Xeljanz is manufactured by Pfizer Inc., an American multinational pharmaceutical corporation.
FDA Drug Safety Communication Warning on Xeljanz
On July 26, 2019, The U.S. Food and Drug Administration (FDA) and Centers for Disease Control and Prevention (CDC) approved new warnings about an increased risk of blood clot complications and death with a 10 mg twice daily dose of Xeljanz (Tofacitinib), prescribed for patients with ulcerative colitis.
The January 2019 initial safety trial results found the following:
- A higher rate of clots in the lung in arthritis patients who received tofacitinib at 10 mg twice daily, compared to patients treated with tumor necrosis inhibitor (TNF) blockers by healthcare professionals
- A greater number of deaths from all causes in arthritis patients who received tofacitinib at 10 mg twice daily, compared to patients who received TNF blockers.
The FDA issued this safety study as part of the approval process for Xeljanz in 2012. Only the 5 mg once or twice-daily dose of Xeljanz is approved for rheumatoid arthritis, but a 10 mg twice-daily dose is approved for ulcerative colitis.
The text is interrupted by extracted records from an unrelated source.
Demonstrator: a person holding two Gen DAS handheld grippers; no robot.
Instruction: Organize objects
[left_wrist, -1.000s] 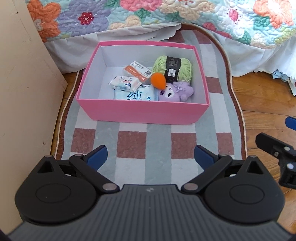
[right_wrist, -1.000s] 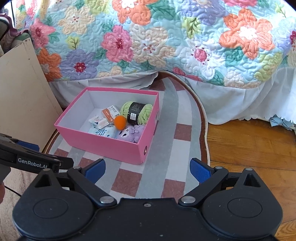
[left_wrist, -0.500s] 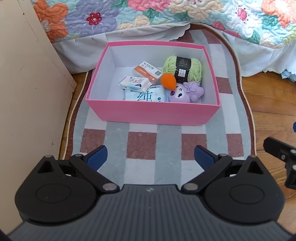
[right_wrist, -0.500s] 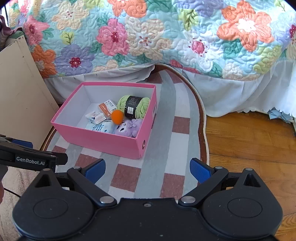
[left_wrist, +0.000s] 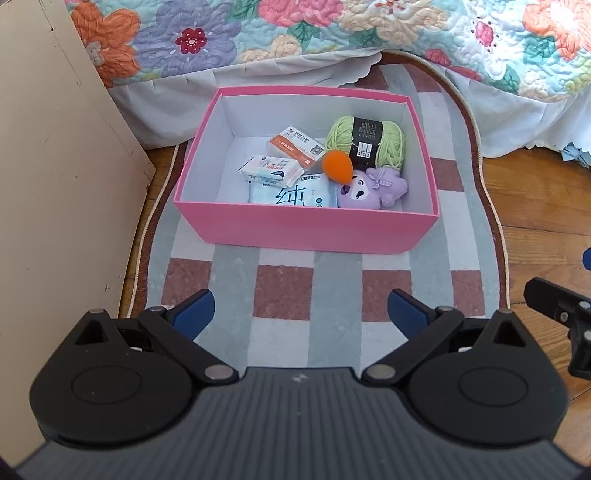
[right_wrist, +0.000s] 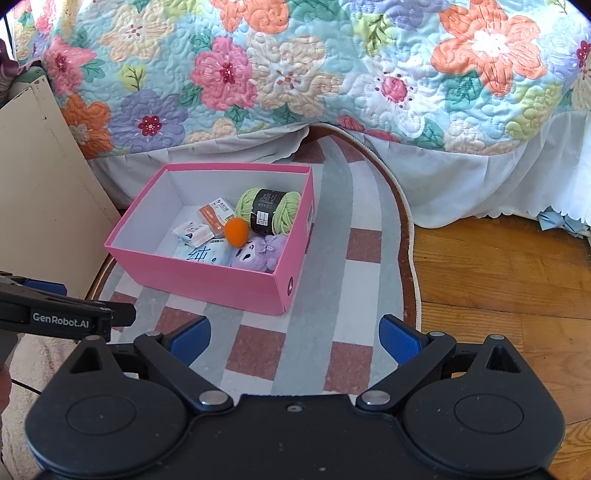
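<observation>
Your left tool and right tool are both spread, empty, low in frame over the rug. Pink box sits mid-frame on it, holding green yarn, orange ball, purple plush, tissue packs.

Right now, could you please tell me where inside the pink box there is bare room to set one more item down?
The pink cardboard box has bare white floor along its left wall and back wall. Its right and front are crowded: green yarn skein, orange egg-shaped sponge, purple plush toy, tissue packets.
</observation>
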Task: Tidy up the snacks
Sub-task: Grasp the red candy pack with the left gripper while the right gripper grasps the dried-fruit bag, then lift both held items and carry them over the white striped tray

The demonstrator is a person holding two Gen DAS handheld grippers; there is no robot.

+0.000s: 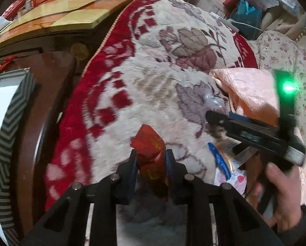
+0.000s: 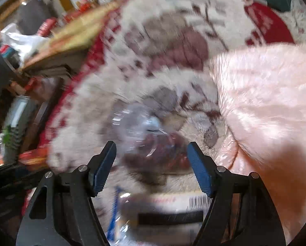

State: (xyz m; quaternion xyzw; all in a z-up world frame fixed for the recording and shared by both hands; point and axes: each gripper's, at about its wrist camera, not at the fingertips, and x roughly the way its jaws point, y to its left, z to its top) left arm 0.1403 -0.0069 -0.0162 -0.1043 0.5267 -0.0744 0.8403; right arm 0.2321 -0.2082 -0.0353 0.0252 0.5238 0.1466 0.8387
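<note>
Your left gripper [image 1: 150, 160] clenched the small red crinkly foil snack packet [image 1: 150, 153] mid-body above the floral fleece blanket [image 1: 153, 61]. It looked light, crushable and slippery. Your right gripper [image 2: 151, 164] hung released over a clear plastic wrapper [image 2: 140, 127].

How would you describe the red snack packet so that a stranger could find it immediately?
Start at the large cream and red floral blanket. Above its near part, the left gripper clamps a small red packet. It is the only red wrapper; the packets to its right are white and blue.
</note>
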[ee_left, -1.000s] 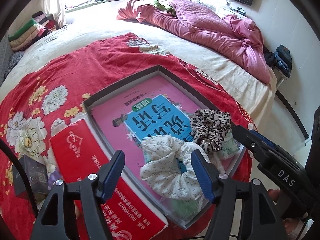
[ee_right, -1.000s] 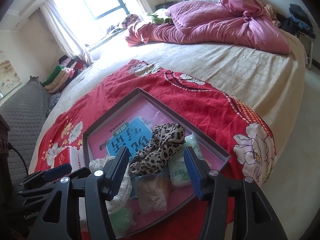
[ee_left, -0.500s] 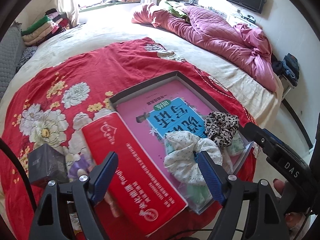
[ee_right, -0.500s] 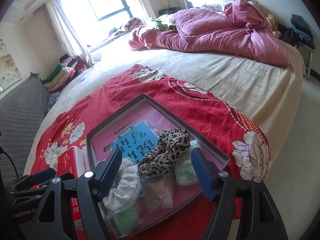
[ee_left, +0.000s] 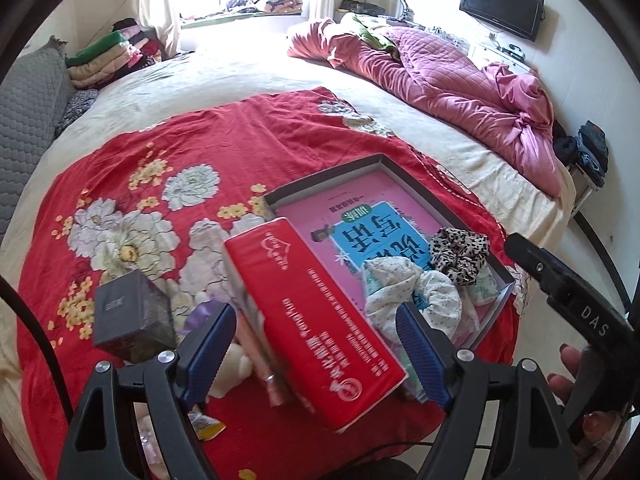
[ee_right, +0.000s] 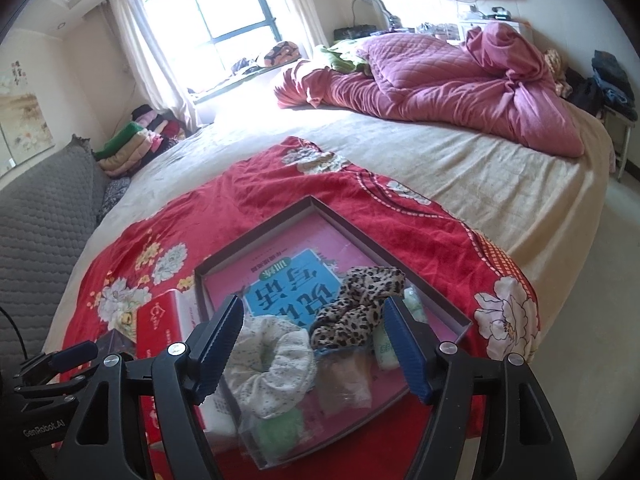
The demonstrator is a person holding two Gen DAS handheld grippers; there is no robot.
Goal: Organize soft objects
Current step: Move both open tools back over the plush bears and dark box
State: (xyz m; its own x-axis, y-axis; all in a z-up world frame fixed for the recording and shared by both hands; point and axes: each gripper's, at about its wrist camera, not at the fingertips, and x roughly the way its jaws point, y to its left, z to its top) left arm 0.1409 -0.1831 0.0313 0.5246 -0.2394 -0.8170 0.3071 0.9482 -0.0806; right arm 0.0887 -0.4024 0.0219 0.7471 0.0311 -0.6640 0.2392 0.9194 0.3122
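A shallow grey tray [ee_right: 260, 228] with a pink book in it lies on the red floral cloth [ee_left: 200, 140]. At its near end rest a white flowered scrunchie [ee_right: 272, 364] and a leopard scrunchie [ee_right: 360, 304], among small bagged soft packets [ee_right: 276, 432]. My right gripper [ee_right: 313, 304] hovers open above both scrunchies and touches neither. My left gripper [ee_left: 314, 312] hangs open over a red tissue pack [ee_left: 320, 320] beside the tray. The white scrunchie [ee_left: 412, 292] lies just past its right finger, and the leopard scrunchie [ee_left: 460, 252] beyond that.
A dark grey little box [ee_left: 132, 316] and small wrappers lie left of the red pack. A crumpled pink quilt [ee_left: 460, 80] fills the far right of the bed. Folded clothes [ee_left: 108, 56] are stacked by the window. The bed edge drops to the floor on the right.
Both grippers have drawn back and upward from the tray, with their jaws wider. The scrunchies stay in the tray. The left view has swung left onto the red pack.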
Related Article: Xeljanz Lawsuit Update
Clinical Trials Link Xeljanz to Blood Clot Risks in the Lungs
In a post-marketing study, Xeljanz was found to dramatically increase the risk of a blood clot developing and then traveling to the lungs to cause a pulmonary embolism, especially when taken at a high dose.
The study looked at 4,400 test subjects, all of whom have at least 2 cardiovascular events, and was designed to compare the efficacy and safety of Xeljanz to a tumor necrosis factor inhibitor drug in people with rheumatoid arthritis.
The trial aimed to find out whether Xeljanz was more or less safe for people who have increased risk for a major adverse cardiovascular event, and monitored their heart health and whether they developed malignancies, serious infections, or lung cancer.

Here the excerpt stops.